23ai, DBCA and TDE

With the 23ai it is possible to create a database protected with TDE from the beginning. In a previous post, for OCI Cloud and ExaCC, was already described what are the options and what can be used. Here, let’s discuss other options, and troubleshoot some other details.

OCI Cloud and ExaCC

To contextualize. The OCI, by default, requires that databases are encrypted. When calling the dbca for 23ai, it detects that it is executing in the cloud, and forces it to use TDE. And since ExaCC is considered cloud, it is needed there as well. The previous post already described this in detail.

23ai + DBCA + TDE

When running the 23ai on-prem more options are available. The examples below were made using the Free Edition of 23ai, but when the full release of 23ai will be available, the options will be the same.

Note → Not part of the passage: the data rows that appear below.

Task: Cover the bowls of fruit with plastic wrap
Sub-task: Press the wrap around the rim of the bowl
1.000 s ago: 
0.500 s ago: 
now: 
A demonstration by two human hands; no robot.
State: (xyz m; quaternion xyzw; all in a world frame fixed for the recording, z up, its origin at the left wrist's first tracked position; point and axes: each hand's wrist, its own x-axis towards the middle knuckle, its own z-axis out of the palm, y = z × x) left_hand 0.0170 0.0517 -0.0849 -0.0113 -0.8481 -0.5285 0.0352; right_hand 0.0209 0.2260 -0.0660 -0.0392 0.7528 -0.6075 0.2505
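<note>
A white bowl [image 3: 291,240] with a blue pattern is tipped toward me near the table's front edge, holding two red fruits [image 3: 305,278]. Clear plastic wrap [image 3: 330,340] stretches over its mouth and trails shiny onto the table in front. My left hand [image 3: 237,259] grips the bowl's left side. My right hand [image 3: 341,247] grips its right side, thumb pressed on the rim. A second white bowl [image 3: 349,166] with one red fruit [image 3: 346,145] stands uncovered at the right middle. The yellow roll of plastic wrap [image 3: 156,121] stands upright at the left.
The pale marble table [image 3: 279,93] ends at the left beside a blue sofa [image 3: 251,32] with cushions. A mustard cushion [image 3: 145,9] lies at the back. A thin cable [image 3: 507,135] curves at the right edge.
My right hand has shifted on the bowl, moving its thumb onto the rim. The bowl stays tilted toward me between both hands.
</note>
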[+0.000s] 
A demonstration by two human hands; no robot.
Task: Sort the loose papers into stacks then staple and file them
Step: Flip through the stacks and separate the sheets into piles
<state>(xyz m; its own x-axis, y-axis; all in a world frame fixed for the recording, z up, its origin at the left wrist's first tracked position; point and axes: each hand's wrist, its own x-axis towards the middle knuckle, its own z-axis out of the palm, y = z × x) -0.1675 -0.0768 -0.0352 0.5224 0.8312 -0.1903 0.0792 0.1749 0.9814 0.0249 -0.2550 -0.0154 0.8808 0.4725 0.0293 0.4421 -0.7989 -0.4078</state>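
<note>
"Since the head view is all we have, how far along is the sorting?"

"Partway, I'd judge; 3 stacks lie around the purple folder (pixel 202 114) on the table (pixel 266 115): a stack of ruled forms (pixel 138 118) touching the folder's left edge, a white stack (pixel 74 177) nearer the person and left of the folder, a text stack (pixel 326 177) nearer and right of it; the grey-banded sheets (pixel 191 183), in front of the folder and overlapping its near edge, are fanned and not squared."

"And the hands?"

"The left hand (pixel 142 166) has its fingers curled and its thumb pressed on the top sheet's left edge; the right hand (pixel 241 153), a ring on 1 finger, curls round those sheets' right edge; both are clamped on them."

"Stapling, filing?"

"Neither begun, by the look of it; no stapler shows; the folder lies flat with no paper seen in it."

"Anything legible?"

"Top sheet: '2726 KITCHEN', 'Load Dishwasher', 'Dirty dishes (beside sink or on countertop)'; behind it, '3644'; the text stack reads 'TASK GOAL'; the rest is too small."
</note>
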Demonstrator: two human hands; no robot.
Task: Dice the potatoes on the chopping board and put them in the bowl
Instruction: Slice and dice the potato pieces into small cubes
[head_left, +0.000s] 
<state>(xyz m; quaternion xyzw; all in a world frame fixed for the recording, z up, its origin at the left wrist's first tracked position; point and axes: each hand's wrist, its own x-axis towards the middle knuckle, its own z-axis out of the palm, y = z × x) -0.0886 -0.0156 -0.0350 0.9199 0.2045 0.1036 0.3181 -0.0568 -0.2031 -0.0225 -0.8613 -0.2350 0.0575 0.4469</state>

There are a lot of options for dbca in silent mode at 23ai:

[oracle@exxc05db01-]$ dbca -silent -createDatabase -help
        -createDatabase - Command to Create a database.
                -responseFile | (-gdbName -templateName)
                -responseFile - <Fully qualified path for a response file>
                -gdbName <Global database name>
                -templateName <Specify an existing template in default location or the complete template path for DB Creation or provide a new template name for template creation>
                [-adminManaged | -managementPolicy]
                [-adminManaged <Admin managed database, this is default option>]
                [-managementPolicy <AUTOMATIC | RANK> Database management Policy, default value is AUTOMATIC]
                [-characterSet <Character set for the database>]
                [-configureTDE <true | false> Specify true to configure TDE wallet]
                        [-encryptPDBTablespaces <Specify ALL to encrypt all Tablespaces or A comma separated list of name:value pairs with tablespace encryption to true/false. For example SYSTEM:true,SYSAUX:false>]
                        [-encryptTablespaces <Specify ALL to encrypt all Tablespaces or A comma separated list of name:value pairs with tablespace encryption to true/false. For example SYSTEM:true,SYSAUX:false>]
                        [-pdbTDEPassword <Specify password for PDB TDE wallet>]
                        [-primaryDBTdeWallet <Specify the location for TDE wallet of primary database>]
                        [-sourcePdbTDEPassword <Specify password for source PDB TDE wallet and it is used only in creation of PDB from existing PDB which has TDE wallet>]
                        [-sourceTdeWalletPassword <Specify password for source database TDE wallet>]
                        [-tdeAlgorithm <Specify the TDE Algorithm Type.>]
                        [-tdeWalletLoginType <Specify the TDE Wallet Login Type, PASSWORD | AUTO_LOGIN  | LOCAL_AUTO_LOGIN. Default is PASSWORD for SI and AUTO_LOGIN is default for RAC]
                        [-tdeWalletModeForPDB <Type of keystore, either UNITED or ISOLATED. Default is UNITED>]
                        [-tdeWalletPassword <Specify password for TDE wallet>]
                        [-tdeWalletPathInTarFile <value>]
                        [-tdeWalletRoot <Specify the location for TDE wallet root init parameter>]
                [-createListener <Create a new listener to register your database. Specify in format, LISTENER_NAME:PORT>]
…
…

The options are linked to the encryption algorithm to be used, the TDE password, the TDE type, and what is desired to be encrypted.  The most common to be used will be:

  • configureTDE: To use or not TDE.
  • tdeWalletRoot: Path where the wallet will be created (for RAC, needs to be accessible for all instances).
  • tdeWalletLoginType: Type of wallet (described in details below).
  • tdeWalletPassword: Wallet password.
  • encryptPDBTablespaces: To define whether PDB will be encrypted or not.
  • encryptTablespaces: If encrypt all tablespaces or not (including SYSTEM/SYSAUX/UNDO).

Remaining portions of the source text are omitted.